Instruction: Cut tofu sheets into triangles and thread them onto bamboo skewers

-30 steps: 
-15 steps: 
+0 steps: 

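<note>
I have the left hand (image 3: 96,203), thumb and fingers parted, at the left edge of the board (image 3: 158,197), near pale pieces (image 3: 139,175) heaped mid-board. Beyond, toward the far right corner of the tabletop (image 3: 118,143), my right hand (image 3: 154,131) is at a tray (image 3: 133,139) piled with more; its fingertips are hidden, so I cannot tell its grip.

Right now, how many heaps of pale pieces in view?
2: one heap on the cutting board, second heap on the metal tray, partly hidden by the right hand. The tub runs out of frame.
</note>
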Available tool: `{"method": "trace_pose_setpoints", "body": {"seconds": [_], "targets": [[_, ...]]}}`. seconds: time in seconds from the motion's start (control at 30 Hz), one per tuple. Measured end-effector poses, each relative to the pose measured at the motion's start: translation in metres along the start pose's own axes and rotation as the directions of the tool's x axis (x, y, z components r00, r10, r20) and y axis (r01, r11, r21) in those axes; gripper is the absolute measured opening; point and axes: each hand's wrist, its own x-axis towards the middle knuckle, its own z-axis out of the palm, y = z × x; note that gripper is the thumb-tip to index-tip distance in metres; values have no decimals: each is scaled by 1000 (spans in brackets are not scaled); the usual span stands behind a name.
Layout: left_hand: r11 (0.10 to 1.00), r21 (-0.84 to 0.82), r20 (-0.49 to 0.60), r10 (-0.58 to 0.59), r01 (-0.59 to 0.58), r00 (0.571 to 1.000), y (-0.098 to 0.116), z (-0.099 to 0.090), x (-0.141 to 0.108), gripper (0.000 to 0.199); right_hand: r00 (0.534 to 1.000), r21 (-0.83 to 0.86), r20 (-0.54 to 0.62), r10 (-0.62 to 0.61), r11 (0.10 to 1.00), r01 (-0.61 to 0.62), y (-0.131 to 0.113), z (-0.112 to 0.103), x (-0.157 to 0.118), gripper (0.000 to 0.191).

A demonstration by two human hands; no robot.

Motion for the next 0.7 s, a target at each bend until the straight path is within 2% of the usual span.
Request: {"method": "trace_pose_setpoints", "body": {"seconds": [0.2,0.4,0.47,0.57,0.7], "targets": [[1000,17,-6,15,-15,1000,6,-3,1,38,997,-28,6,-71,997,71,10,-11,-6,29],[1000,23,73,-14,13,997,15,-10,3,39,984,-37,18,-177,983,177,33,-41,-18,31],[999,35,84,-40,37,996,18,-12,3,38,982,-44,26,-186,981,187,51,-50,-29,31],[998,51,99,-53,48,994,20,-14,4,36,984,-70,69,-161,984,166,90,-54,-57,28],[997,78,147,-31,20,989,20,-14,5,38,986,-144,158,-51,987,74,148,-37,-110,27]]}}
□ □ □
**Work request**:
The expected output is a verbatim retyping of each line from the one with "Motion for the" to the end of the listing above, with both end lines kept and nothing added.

**Worked solution**:
Motion for the next 0.7 s, a target at each bend until the straight path is within 2% of the usual span.
Request: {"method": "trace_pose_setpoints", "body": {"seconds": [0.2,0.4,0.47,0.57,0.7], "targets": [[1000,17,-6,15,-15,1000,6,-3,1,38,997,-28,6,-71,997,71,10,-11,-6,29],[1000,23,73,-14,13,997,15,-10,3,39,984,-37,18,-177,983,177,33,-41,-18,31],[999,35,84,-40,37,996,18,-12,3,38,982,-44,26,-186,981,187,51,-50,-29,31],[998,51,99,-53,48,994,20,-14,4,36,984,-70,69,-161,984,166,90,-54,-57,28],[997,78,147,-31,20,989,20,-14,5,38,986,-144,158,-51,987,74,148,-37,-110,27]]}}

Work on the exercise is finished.